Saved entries
--- START ---

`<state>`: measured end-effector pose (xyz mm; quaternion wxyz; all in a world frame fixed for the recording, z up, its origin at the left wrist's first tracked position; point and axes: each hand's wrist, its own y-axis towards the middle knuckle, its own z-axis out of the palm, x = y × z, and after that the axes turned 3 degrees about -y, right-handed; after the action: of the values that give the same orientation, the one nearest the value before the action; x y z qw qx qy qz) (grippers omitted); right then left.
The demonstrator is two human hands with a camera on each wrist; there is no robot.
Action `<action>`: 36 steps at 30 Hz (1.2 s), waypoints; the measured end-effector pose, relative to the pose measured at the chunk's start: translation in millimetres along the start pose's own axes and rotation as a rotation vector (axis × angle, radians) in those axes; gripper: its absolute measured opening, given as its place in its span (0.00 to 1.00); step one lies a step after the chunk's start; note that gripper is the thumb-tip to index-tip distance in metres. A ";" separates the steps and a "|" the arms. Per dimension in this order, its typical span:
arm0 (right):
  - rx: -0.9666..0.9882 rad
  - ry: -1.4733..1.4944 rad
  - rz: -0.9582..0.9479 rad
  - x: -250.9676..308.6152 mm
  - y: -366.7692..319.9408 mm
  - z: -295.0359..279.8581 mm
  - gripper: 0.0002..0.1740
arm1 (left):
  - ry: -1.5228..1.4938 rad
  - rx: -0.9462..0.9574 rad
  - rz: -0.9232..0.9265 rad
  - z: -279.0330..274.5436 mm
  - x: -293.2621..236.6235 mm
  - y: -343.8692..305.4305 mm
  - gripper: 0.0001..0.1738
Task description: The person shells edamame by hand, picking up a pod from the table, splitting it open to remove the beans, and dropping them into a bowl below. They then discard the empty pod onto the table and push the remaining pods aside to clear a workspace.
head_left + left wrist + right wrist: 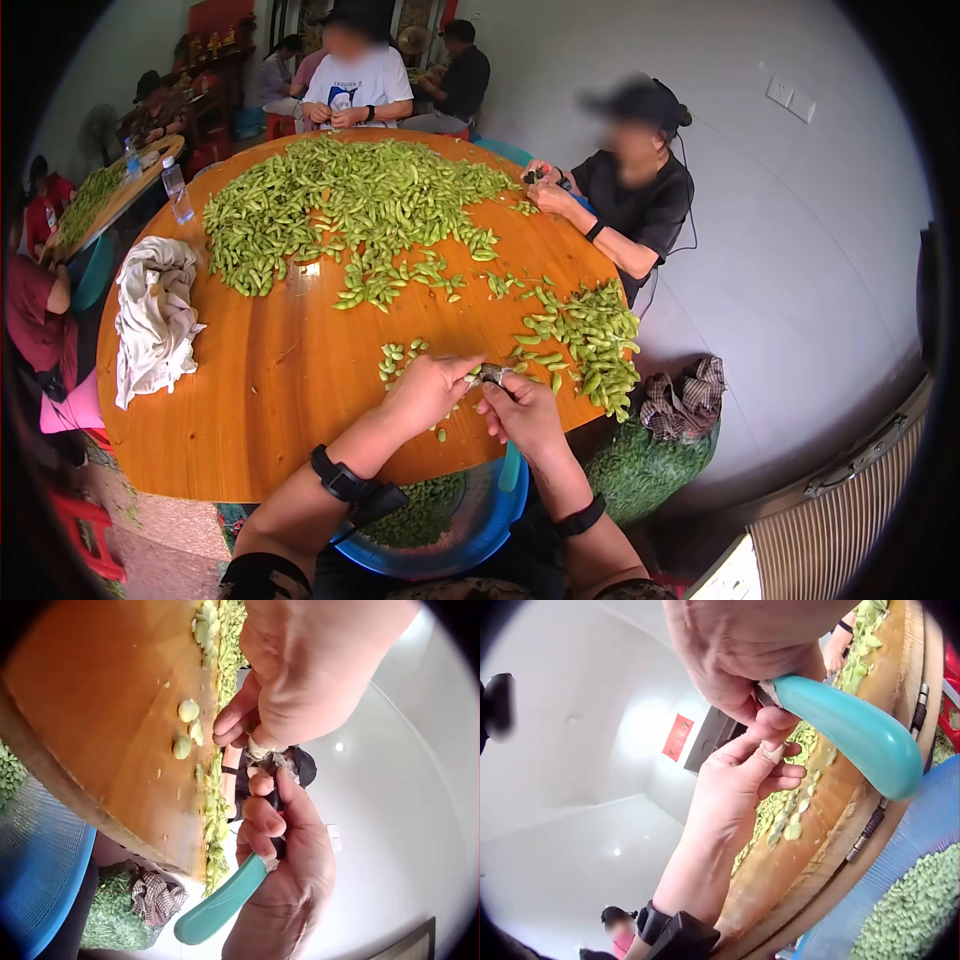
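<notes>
My left hand (pixel 431 388) pinches a small green bean (pixel 474 372) between thumb and fingertips, over the near edge of the table. White tape (pixel 773 752) is wrapped round its thumb. Close against it, my right hand (pixel 527 413) grips a teal-handled tool (pixel 223 901), its handle sticking out below the palm. Some metal shows where the handle meets the fingers; the working end is mostly hidden by both hands. Beyond the left hand lie several shelled beans (pixel 392 362) on the wood. Right of the hands is a pile of green pods (pixel 590 345).
A large heap of pods (pixel 350 195) covers the far side of the round table (pixel 240 400). Below its near edge stands a blue basket (pixel 500 530) of beans. A white cloth (pixel 157 315) and bottle (pixel 177 190) are at left. Two people sit around this table.
</notes>
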<state>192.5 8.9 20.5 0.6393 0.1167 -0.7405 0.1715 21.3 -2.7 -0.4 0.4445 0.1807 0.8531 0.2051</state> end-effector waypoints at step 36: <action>-0.087 0.287 0.053 -9.4 3.5 12.3 0.06 | -0.649 0.235 -0.536 5.4 14.2 -0.4 0.11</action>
<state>181.4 6.7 9.3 0.7382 0.0436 -0.6511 0.1708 18.1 5.0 -13.2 0.7034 0.0572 0.7036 -0.0836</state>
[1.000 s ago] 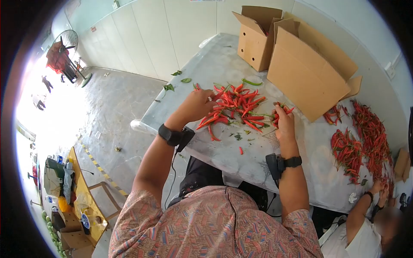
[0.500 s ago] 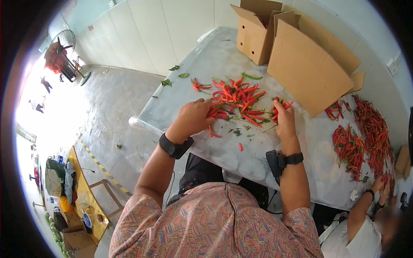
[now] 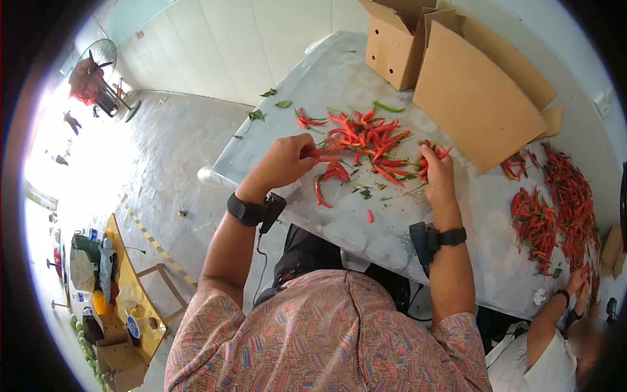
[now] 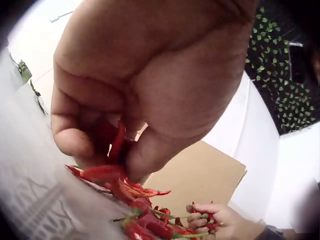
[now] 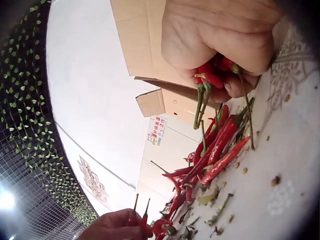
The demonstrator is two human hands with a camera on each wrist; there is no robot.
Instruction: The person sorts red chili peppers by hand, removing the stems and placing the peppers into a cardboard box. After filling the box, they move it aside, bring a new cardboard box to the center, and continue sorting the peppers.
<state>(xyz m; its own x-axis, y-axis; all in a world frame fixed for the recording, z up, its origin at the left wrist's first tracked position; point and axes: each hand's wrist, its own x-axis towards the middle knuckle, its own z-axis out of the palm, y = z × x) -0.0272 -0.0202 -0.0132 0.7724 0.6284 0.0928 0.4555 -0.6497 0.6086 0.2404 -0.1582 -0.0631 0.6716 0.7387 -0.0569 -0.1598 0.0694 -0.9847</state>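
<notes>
A loose pile of red chillies [image 3: 366,138] with green stems lies on the pale covered table [image 3: 261,157]. At its left side the left hand [image 3: 286,160] pinches chillies between curled fingers; the left wrist view shows a red chilli [image 4: 117,142] between thumb and fingers of that hand [image 4: 150,75]. Right of the pile, the right hand [image 3: 439,173] grips several chillies. In the right wrist view their green stems [image 5: 200,102] hang below the curled fingers of this hand [image 5: 215,40]. A few chillies [image 3: 308,119] lie apart at the upper left.
Cardboard boxes [image 3: 480,98] stand at the back right. Larger chilli heaps [image 3: 568,202] spread along the right, where another person's hands [image 3: 578,281] work. Leaves [image 3: 256,115] lie near the left edge, and scraps and a green chilli [image 3: 389,106] lie around the pile.
The left hand has drawn slightly back from the pile and now pinches chillies, leaving a few curved ones below it. The right hand keeps its hold. The head view has shifted slightly.
</notes>
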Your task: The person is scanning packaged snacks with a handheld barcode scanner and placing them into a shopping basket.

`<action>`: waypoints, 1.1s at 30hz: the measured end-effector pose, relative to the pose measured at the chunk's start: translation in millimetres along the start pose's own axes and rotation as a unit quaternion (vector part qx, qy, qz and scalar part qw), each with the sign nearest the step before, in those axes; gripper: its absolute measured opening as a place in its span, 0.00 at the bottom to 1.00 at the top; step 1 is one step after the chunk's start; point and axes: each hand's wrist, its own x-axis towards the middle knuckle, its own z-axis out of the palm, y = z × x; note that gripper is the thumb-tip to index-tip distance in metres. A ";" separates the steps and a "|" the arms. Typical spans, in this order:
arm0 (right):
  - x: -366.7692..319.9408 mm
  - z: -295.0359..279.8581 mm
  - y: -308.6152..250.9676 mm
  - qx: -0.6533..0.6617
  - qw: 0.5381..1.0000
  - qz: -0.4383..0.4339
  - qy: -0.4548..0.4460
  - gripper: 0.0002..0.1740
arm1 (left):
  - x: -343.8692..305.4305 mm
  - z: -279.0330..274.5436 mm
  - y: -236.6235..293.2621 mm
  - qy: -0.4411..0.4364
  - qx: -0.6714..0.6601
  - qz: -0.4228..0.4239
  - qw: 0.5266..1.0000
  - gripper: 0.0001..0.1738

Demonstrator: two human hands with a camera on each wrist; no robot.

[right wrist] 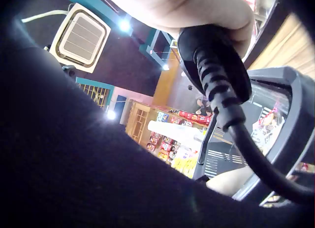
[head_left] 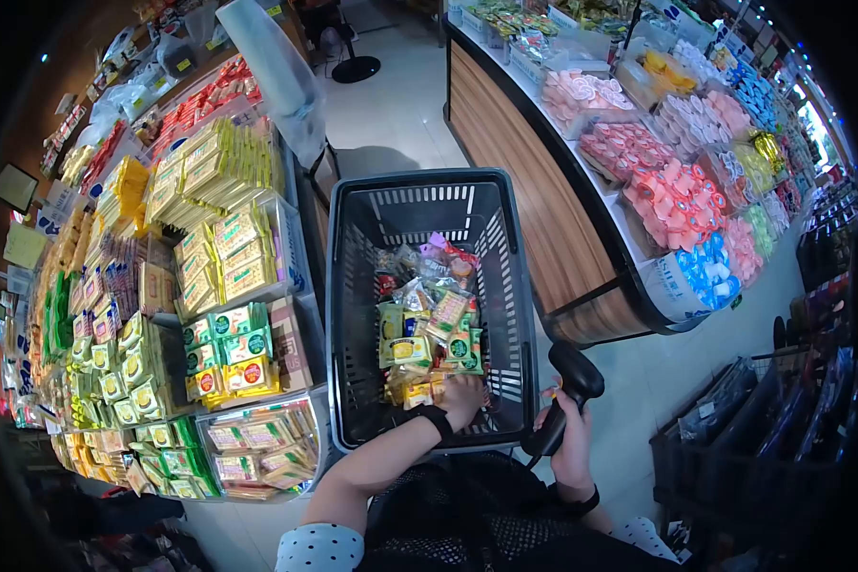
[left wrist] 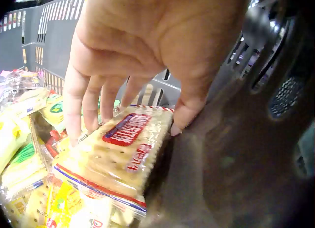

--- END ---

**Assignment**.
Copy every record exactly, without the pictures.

**Written response**.
`<state>`: measured end-effector pose (xyz mm; quaternion wxyz; all in a world frame fixed for the recording, z up, its origin at the left wrist's first tracked position; point and axes: each hand's wrist, its own y-axis towards the middle knuckle, its own z-axis out of the palm, x = y × z, and after that the axes turned 3 degrees about -y, right-handed; after the action: of the values that give the same orientation, the one nearest the value before the action; x y z qw qx qy qz) (grippers omitted); right then left.
The demonstrator is two human hands with a camera on each wrist; there is no robot.
Action `<action>`: 36 steps at 30 Hz (1.2 s), waypoints; the measured end-effector pose, relative to the pose measured at the chunk's start: translation in millimetres along the start pose's own axes and rotation as a rotation vector (axis × angle, radians) in those axes; gripper: its absolute measured opening, given as its place in its span (0.00 to 1.00); step one lies a step after the chunk's start; note that gripper is the thumb-tip to index-tip distance in metres. A ";" separates the steps and a "|" the arms. Per dimension in this order, its typical span:
arm0 (right):
  - rx: -0.9666..0.9882 rad
  - ry: -1.4733..1.4944 rad
  - rz: -0.9582..0.9479 rad
  - x: -250.9676..308.6152 mm
  - y: -366.7692..319.9408 mm
  - z: -295.0359..279.8581 mm
  - gripper: 0.0002..0.1740
arm1 (left):
  - ry: -1.5228..1.4938 rad
  - rx: -0.9462..0.9574 rad
  - rz: -0.9232..0.9265 rad
  - z: -279.0330..274.5436 mm
  - x: -293.2621..236.6235 mm
  - y: -343.8692..305.4305 mm
  - gripper: 0.0001..0.1738
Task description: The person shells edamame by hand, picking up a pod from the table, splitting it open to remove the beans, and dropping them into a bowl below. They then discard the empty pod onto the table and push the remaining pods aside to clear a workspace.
head_left + left wrist + right wrist: 
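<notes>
My left hand (pixel 431 388) pinches a small green bean (pixel 474 372) between thumb and fingertips, over the near edge of the table. White tape (pixel 773 752) is wrapped round its thumb. Close against it, my right hand (pixel 527 413) grips a teal-handled tool (pixel 223 901), its handle sticking out below the palm. Some metal shows where the handle meets the fingers; the working end is mostly hidden by both hands. Beyond the left hand lie several shelled beans (pixel 392 362) on the wood. Right of the hands is a pile of green pods (pixel 590 345).
A large heap of pods (pixel 350 195) covers the far side of the round table (pixel 240 400). Below its near edge stands a blue basket (pixel 500 530) of beans. A white cloth (pixel 157 315) and bottle (pixel 177 190) are at left. Two people sit around this table.
</notes>
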<state>192.5 8.9 20.5 0.6393 0.1167 -0.7405 0.1715 21.3 -2.7 -0.4 0.4445 0.1807 0.8531 0.2051</state> end-effector waypoints at step 36: <action>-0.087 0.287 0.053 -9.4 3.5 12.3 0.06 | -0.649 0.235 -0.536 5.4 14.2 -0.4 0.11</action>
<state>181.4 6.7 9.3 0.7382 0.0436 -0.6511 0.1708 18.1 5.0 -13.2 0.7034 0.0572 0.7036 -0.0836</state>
[1.000 s ago] 
[0.500 s ago] 
[now] 
[now] 
[now] 
The demonstrator is two human hands with a camera on each wrist; there is no robot.
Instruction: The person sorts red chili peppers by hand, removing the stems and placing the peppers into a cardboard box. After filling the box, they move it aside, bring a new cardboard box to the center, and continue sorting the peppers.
<state>(xyz m; its own x-axis, y-axis; all in a world frame fixed for the recording, z up, its origin at the left wrist's first tracked position; point and axes: each hand's wrist, its own x-axis towards the middle knuckle, its own z-axis out of the palm, y = z × x) -0.0272 -0.0202 -0.0132 0.7724 0.6284 0.0928 0.4555 -0.6497 0.6086 0.2404 -0.1582 -0.0631 0.6716 0.7387 -0.0569 -0.1598 0.0694 -0.9847</state>
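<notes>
A loose pile of red chillies [image 3: 366,138] with green stems lies on the pale covered table [image 3: 261,157]. At its left side the left hand [image 3: 286,160] pinches chillies between curled fingers; the left wrist view shows a red chilli [image 4: 117,142] between thumb and fingers of that hand [image 4: 150,75]. Right of the pile, the right hand [image 3: 439,173] grips several chillies. In the right wrist view their green stems [image 5: 200,102] hang below the curled fingers of this hand [image 5: 215,40]. A few chillies [image 3: 308,119] lie apart at the upper left.
Cardboard boxes [image 3: 480,98] stand at the back right. Larger chilli heaps [image 3: 568,202] spread along the right, where another person's hands [image 3: 578,281] work. Leaves [image 3: 256,115] lie near the left edge, and scraps and a green chilli [image 3: 389,106] lie around the pile.
The left hand has drawn slightly back from the pile and now pinches chillies, leaving a few curved ones below it. The right hand keeps its hold. The head view has shifted slightly.
</notes>
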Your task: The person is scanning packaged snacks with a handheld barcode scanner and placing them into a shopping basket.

`<action>`: waypoints, 1.1s at 30hz: the measured end-effector pose, relative to the pose measured at the chunk's start: translation in millimetres along the start pose's own axes and rotation as a unit quaternion (vector part qx, qy, qz and scalar part qw), each with the sign nearest the step before, in those axes; gripper: its absolute measured opening as a place in its span, 0.00 at the bottom to 1.00 at the top; step 1 is one step after the chunk's start; point and axes: each hand's wrist, its own x-axis towards the middle knuckle, its own z-axis out of the palm, y = z × x; note that gripper is the thumb-tip to index-tip distance in metres. A ";" separates the steps and a "|" the arms. Typical spans, in this order:
arm0 (right):
  - x: -366.7692..319.9408 mm
  - z: -295.0359..279.8581 mm
  - y: -308.6152..250.9676 mm
  - qx: -0.6533..0.6617
  - qw: 0.5381..1.0000
  - qz: -0.4383..0.4339
  - qy: -0.4548..0.4460
  - gripper: 0.0002..0.1740
arm1 (left):
  - x: -343.8692..305.4305 mm
  - z: -279.0330..274.5436 mm
  - y: -236.6235..293.2621 mm
  - qy: -0.4411..0.4364
  - qx: -0.6714..0.6601
  - qz: -0.4228..0.4239
  - qw: 0.5266..1.0000
  - gripper: 0.0001..0.1738

Demonstrator: two human hands with a camera on each wrist; no robot.

[right wrist] 
[head_left] 
[left wrist] 

What was asked for in the exercise is now done.